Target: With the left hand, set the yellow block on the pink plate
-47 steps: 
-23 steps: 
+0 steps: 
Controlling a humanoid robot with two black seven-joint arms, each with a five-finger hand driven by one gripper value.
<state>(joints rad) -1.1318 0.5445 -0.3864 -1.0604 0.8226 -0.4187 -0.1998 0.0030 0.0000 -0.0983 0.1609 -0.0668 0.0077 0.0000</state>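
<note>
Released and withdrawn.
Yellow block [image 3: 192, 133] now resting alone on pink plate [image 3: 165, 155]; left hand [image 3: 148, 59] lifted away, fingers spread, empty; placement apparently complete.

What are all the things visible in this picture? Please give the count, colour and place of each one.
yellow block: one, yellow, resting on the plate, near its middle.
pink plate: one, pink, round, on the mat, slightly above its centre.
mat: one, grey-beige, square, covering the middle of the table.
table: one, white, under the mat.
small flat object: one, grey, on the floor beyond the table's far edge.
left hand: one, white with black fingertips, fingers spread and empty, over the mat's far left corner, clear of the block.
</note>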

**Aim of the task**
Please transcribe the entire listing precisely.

**Task output**
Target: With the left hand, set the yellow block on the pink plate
-47 steps: 
-23 steps: 
+0 steps: 
Controlling a humanoid robot with two black seven-joint arms, each with a five-finger hand driven by one gripper value.
<state>(joints rad) -1.1318 0.5445 -0.3864 -1.0604 0.8226 -0.4187 -0.1998 0.0030 0.0000 -0.0983 0.1609 -0.0668 0.0077 0.0000</state>
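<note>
Released and withdrawn.
Yellow block [image 3: 192, 133] now resting alone on pink plate [image 3: 165, 155]; left hand [image 3: 148, 59] lifted away, fingers spread, empty; placement apparently complete.

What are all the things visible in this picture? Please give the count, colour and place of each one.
yellow block: one, yellow, resting on the plate, near its middle.
pink plate: one, pink, round, on the mat, slightly above its centre.
mat: one, grey-beige, square, covering the middle of the table.
table: one, white, under the mat.
small flat object: one, grey, on the floor beyond the table's far edge.
left hand: one, white with black fingertips, fingers spread and empty, over the mat's far left corner, clear of the block.
</note>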

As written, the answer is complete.